Deterministic Time Slicing

ulan · February 2, 2022, 11:03am

Summary

Currently, the amount of computation a smart contract can perform per WebAssembly call is limited by the block time. Deterministic time slicing allows for long(er) running, multi-round computations by suspending the execution of an update message at the end of one round and resuming it later.

Status

Discussing

Key people involved

Andriy Berestovskyy (@berestovskyy), Bogdan Warinschi (@bogwar), Ulan Degenbaev(@ulan).

Timeline

1-pager posted on the forum for review: February 2, 2022.
Community Conversation: TBD.
NNS Motion Proposal (to approve design + project): TBD
If the NNS Motion Proposal passes, implementation and deployment would take a few months: April 2022.

Objective

The current implementation of the Internet Computer (IC) does not support multi-round WebAssembly execution. In other words, if a WebAssembly function starts executing in one round, then its execution must finish before the next round can start. This introduces a trade-off between the fast finality and the amount of work a smart contract can do in a single update message execution.

To ensure fast finality, IC imposes a limit on the number of instructions per WebAssembly call. If the limit is exceeded, then the execution traps with an error:
Canister <id> exceeded the cycles limit for single message execution.

The problem is that the existing limit is not sufficient in some important cases:

Pre- and post-upgrade hooks of smart contracts. They potentially serialize and deserialize the entire Wasm memory.
Garbage collection in Motoko smart contracts. The garbage collection potentially touches every byte of the Wasm memory.

Besides these cases, a smart contract may need to perform other long-running computations specific to its domain.

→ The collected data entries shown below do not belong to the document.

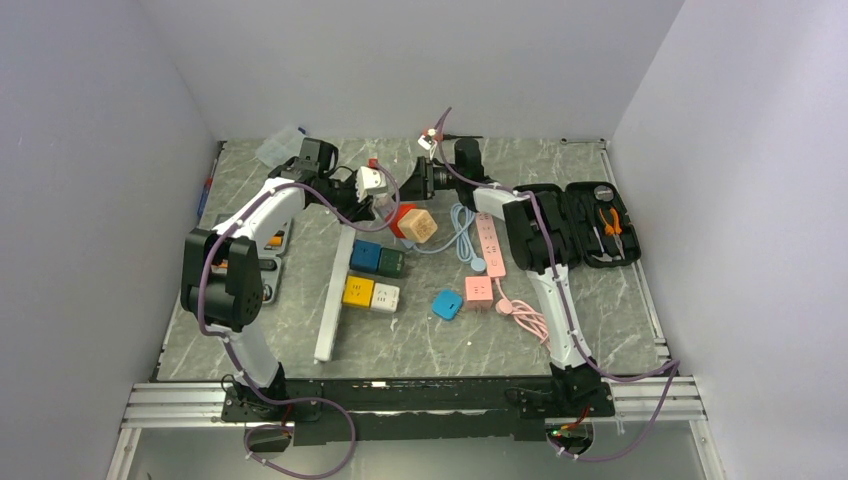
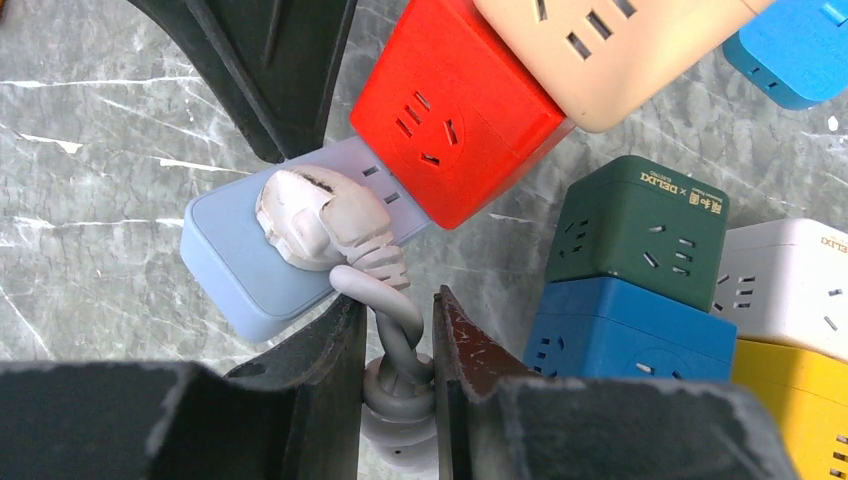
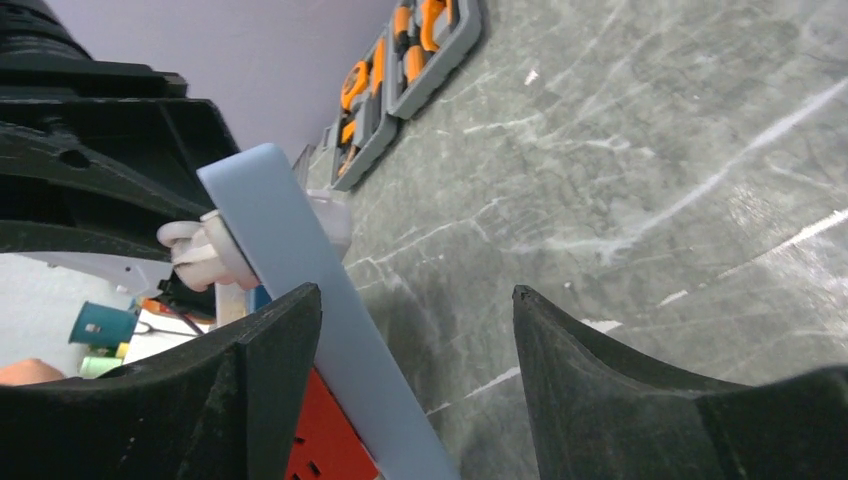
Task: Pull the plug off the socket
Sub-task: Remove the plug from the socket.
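A white plug [image 2: 315, 215] sits pushed into a light blue socket strip [image 2: 235, 260] lying on the marble table. Its grey cord [image 2: 365, 285] curls down between the fingers of my left gripper [image 2: 398, 300], which is shut on the cord and the round grey piece below it. In the right wrist view the same socket strip [image 3: 285, 230] stands edge-on and rests against one finger of my right gripper [image 3: 415, 292], which is open around it; the plug [image 3: 200, 250] shows behind it. From above, the left gripper [image 1: 383, 205] and the right gripper [image 1: 412, 188] meet at the table's back centre.
A red cube socket [image 2: 450, 120] lies on the strip's far end, with a beige cube [image 2: 610, 50] beside it. Green [image 2: 640, 220], blue [image 2: 630, 335], white [image 2: 790, 280] and yellow [image 2: 800, 400] cubes crowd the right. A pink strip [image 1: 490, 245] and an open tool case [image 1: 590, 225] lie further right.
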Controlling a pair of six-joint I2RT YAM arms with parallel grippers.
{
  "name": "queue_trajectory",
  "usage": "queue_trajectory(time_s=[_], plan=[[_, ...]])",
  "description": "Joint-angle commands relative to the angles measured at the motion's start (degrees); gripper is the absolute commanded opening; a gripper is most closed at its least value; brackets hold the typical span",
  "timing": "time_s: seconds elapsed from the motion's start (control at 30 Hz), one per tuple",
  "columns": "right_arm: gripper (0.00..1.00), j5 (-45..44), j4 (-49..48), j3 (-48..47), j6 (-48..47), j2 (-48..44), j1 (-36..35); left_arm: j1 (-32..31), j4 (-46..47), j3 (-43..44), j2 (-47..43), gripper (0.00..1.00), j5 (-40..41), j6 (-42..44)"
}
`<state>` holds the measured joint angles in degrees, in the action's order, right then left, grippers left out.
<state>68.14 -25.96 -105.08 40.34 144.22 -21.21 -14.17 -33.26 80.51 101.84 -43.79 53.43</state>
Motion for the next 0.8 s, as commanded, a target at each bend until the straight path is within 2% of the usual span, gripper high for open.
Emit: queue_trajectory(time_s=[0.0,0.13,0.2,0.27,0.5,0.77], plan=[[0.71,6.44,-16.80,-1.11,9.42,0.45,-1.23,-0.92,1.49,3.21,-2.96,0.00,-6.09,3.48],[0.66,7.86,-28.83,-0.59,19.55,1.78,-1.31,-1.12,1.84,3.08,-2.60,0.00,-5.81,3.79],[0.67,8.64,-36.49,0.16,25.92,2.38,-1.31,-1.11,2.10,2.94,-2.53,0.00,-5.62,3.76],[0.69,8.93,-39.99,1.73,28.48,2.06,-0.92,-1.12,2.09,2.67,-2.53,0.00,-5.50,3.94],[0.71,10.73,-38.35,5.92,25.48,-0.27,-0.75,-1.11,2.25,2.06,-2.97,0.00,-5.56,4.74],[0.58,12.26,-37.68,2.42,25.56,1.03,-2.09,-1.21,3.21,3.32,-2.62,0.00,-5.99,3.70]])
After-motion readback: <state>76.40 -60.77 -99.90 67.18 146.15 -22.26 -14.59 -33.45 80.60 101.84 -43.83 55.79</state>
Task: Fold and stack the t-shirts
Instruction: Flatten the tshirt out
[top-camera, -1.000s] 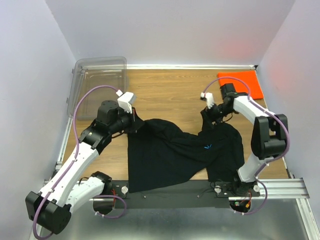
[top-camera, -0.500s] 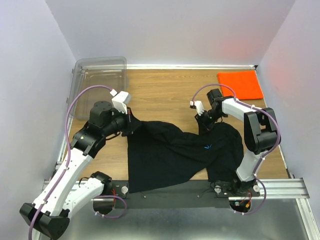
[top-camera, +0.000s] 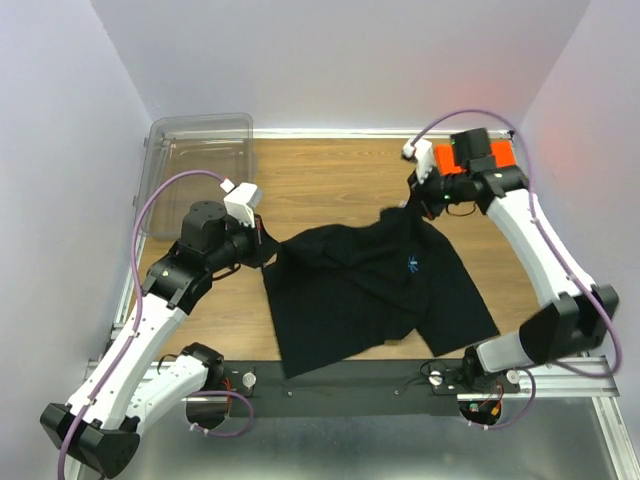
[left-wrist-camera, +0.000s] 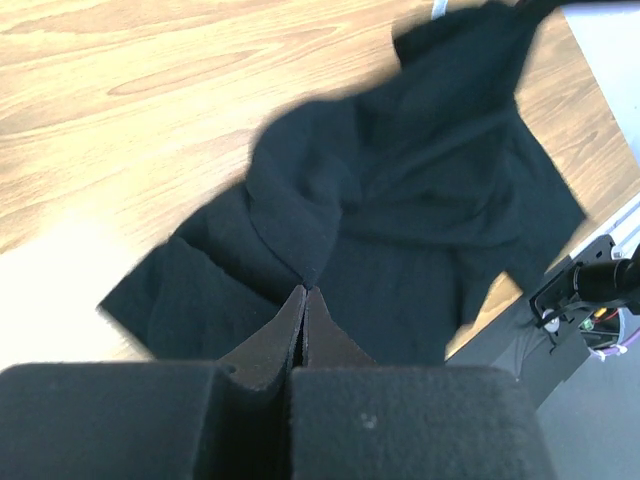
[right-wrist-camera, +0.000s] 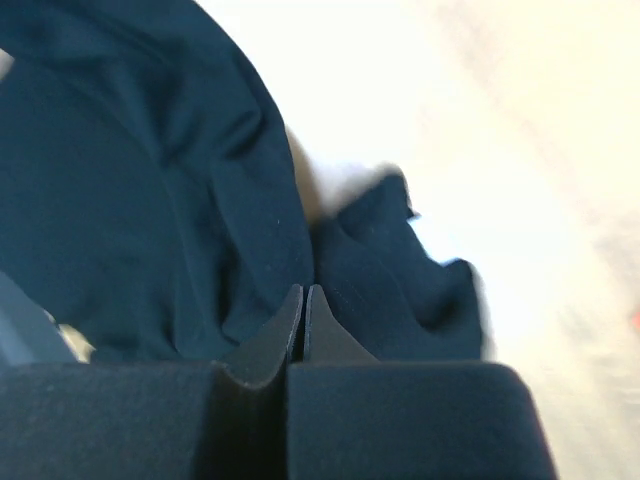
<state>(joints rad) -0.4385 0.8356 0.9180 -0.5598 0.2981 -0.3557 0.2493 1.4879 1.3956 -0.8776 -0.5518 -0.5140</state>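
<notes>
- The black t-shirt (top-camera: 370, 290) lies spread across the middle of the wooden surface (top-camera: 330, 180). Its lower part reaches the near edge and laps onto the dark rail (top-camera: 350, 385) there.
- A small blue logo (top-camera: 412, 265) faces up on the right half of the black t-shirt.
- The left jaws are pinched tight on the black t-shirt's left end. In the left wrist view the cloth (left-wrist-camera: 430, 200) gathers into a crease that runs right into the closed tips.
- The left arm (top-camera: 160, 310) reaches in from the near left corner, low over the wood.
- The right jaws are clamped on the far end of the same shirt, which rises to a small peak (top-camera: 395, 215) where they hold it. The right wrist view shows dark fabric (right-wrist-camera: 150, 200) bunched against the closed tips, and that picture is rather blurred.
- The right arm (top-camera: 540, 250) stretches up along the right edge of the surface.
- The orange t-shirt (top-camera: 503, 152) lies at the far right corner, well apart from the black one. Most of it is hidden behind the right arm.
- A clear plastic bin (top-camera: 200, 140) stands at the far left corner.
</notes>
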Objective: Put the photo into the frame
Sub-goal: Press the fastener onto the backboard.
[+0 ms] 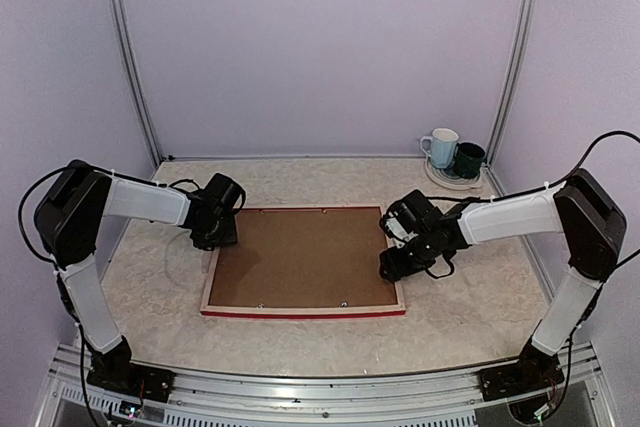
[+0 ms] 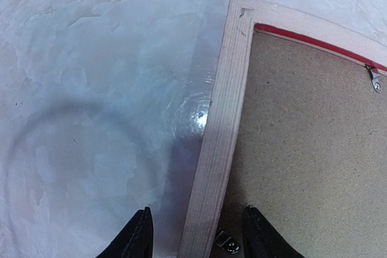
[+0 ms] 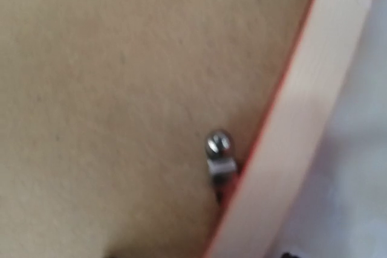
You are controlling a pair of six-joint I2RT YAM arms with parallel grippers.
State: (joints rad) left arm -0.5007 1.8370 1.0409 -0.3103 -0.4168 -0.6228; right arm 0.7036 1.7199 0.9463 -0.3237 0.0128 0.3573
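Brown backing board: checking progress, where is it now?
Top view, centre: brown backing board lies inside the pale wooden frame, between left gripper and right gripper.

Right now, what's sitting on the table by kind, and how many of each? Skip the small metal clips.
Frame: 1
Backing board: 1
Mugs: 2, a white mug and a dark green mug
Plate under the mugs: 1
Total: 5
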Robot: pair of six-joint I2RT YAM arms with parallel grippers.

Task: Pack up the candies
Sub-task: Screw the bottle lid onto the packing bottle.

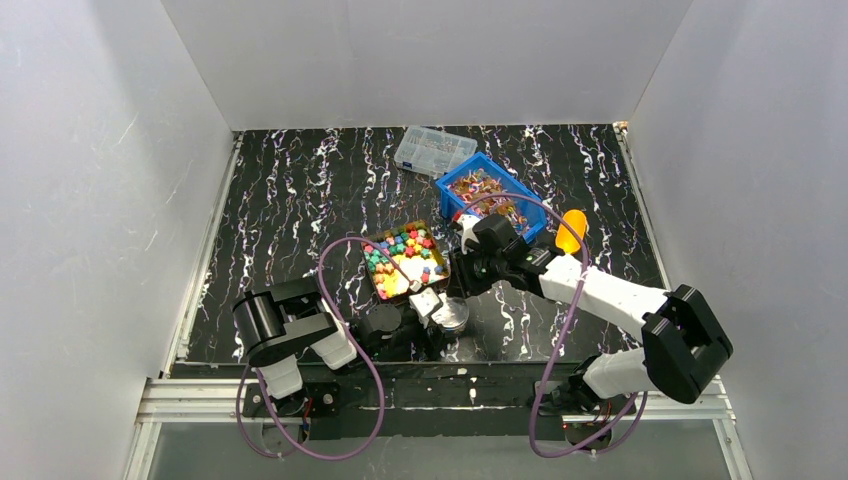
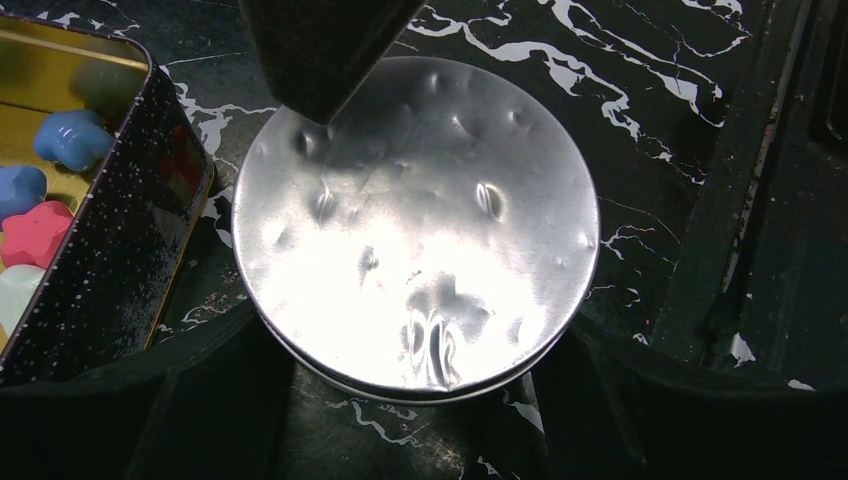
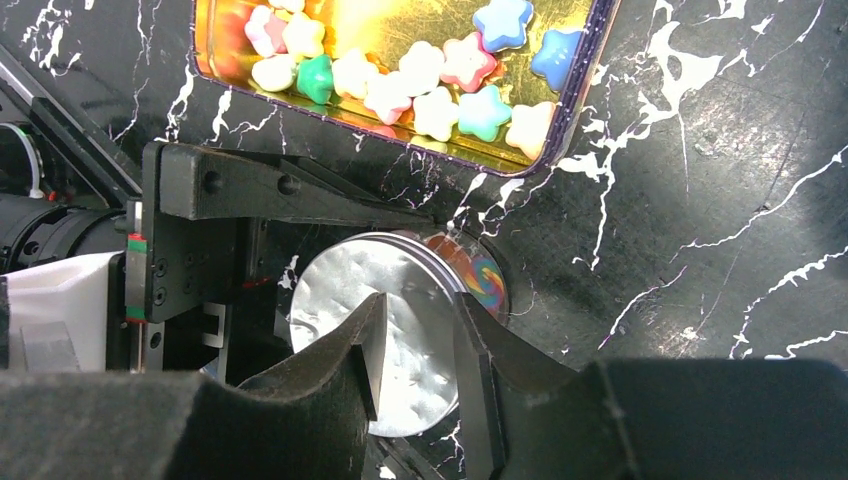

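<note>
Star-shaped candies (image 1: 403, 255) in green, pink, blue and yellow fill a dark rectangular tin (image 3: 585, 95) with a gold inside; some candies (image 3: 440, 75) show in the right wrist view and a few candies (image 2: 40, 200) in the left wrist view. Shiny wrapped candies (image 1: 485, 190) lie in a blue bin (image 1: 527, 212). Beside the rectangular tin stands a round tin (image 1: 452, 315) with a dented silver top (image 2: 420, 200). My left gripper (image 2: 420, 335) is shut on its sides. My right gripper (image 3: 420, 310) hovers open over that top, one fingertip (image 2: 320, 60) at its far edge.
A clear compartment box (image 1: 433, 150) sits at the back beside the blue bin. An orange object (image 1: 571, 230) lies to the right of the bin. The round tin's side (image 3: 485, 280) carries a coloured swirl print. White walls enclose the black marbled table (image 1: 290, 220).
</note>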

The goal of this project is to fix the problem by supporting multi-round WebAssembly execution of update messages. Note that supporting long-running query messages is out of scope of this proposal.

Proposal

The proposal is to implement deterministic time slicing (DTS) – a mechanism that automatically suspends WebAssembly execution when it reaches the per-round instruction limit and resumes the execution in a subsequent round. The mechanism should be transparent to the smart contract and the developers, such that pausing and resuming are not observable. Specifically, DTS should guarantee atomicity and isolation of a long-running execution:

atomicity: if an error occurs in any chunk of the execution, then the smart contract rolls back to the state before the entire execution has started.
isolation: other update messages do not run until the entire execution completes. Queries may be executed concurrently, but they must use the state before the execution has started.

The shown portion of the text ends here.